:: TASK ITEM ::
All pictures are to be dropped, and everything else in the data duplicated exactly.

:: DATA EXCERPT ::
= = = = = = =

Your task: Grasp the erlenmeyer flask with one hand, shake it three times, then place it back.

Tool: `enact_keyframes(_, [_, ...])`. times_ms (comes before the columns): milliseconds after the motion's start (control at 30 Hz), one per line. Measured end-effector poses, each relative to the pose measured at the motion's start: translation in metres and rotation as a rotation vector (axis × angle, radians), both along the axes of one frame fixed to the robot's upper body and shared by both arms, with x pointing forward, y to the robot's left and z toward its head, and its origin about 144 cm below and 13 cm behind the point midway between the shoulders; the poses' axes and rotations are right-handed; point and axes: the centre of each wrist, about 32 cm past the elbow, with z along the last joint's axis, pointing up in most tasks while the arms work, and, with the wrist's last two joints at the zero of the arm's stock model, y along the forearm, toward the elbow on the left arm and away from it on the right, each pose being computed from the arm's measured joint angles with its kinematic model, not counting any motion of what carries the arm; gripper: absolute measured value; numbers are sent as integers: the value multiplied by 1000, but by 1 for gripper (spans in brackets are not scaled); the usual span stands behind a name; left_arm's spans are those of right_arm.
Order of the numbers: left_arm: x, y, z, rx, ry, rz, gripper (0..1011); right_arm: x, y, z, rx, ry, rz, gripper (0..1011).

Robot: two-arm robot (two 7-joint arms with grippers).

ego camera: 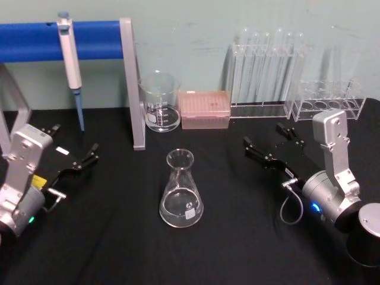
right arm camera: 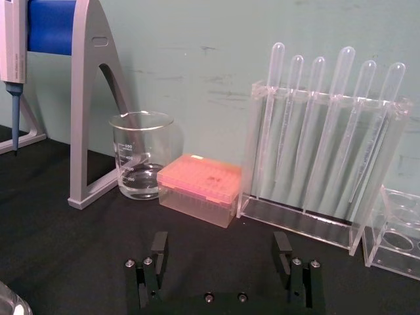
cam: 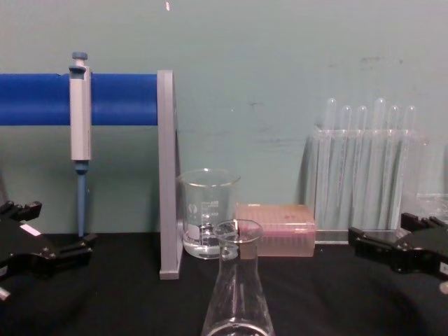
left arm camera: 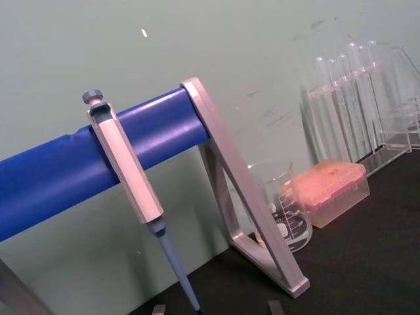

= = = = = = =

:: OUTPUT BELOW ::
Your task: Grasp the erlenmeyer flask with one hand, shake it three times, then place it back.

Tool: `enact_keyframes(_, [_, ...])`. times_ms (comes before the columns): milliseconds after the motion's start (control at 30 Hz), one per line. Measured end-effector poses, each relative to the pose measured at the motion's start: translation in metres and rotation as a rotation vector (axis × angle, radians), both along the axes of one frame fixed to the robot's upper body and shared by both arms, with x pointing forward, y to the robot's left and z toward its head, and its origin about 144 cm below and 13 cm behind the point midway between the shoulders; the poses' axes and rotations are right-handed; point and axes: the centre of each wrist, about 32 cm past the elbow, with z along the last joint's axis, pointing up in most tasks while the arms work, and, with the wrist's last two joints at the zero of the arm's stock model, y along the forearm, toward the elbow on the left arm and away from it on the right, each pose being computed from the arm's measured joint angles with its kinematic model, not counting any motion of what carries the arm; gripper: absolute measured value; numbers are sent as integers: the value multiplied by 1000, but by 1 for gripper (spans in brackets are not scaled); the usual span stands behind a name; left_arm's spans are those of right_arm.
Order of the numbers: left_arm: x, y, z, rx, ry, rz, gripper (0..1011); right_arm: x, y, z, rx, ry, rz, gripper (0..1011).

Robot: two-arm robot (two 7-joint arms with grippers).

ego camera: 
right arm camera: 
cam: 
left arm camera: 

The exercise has now been completed.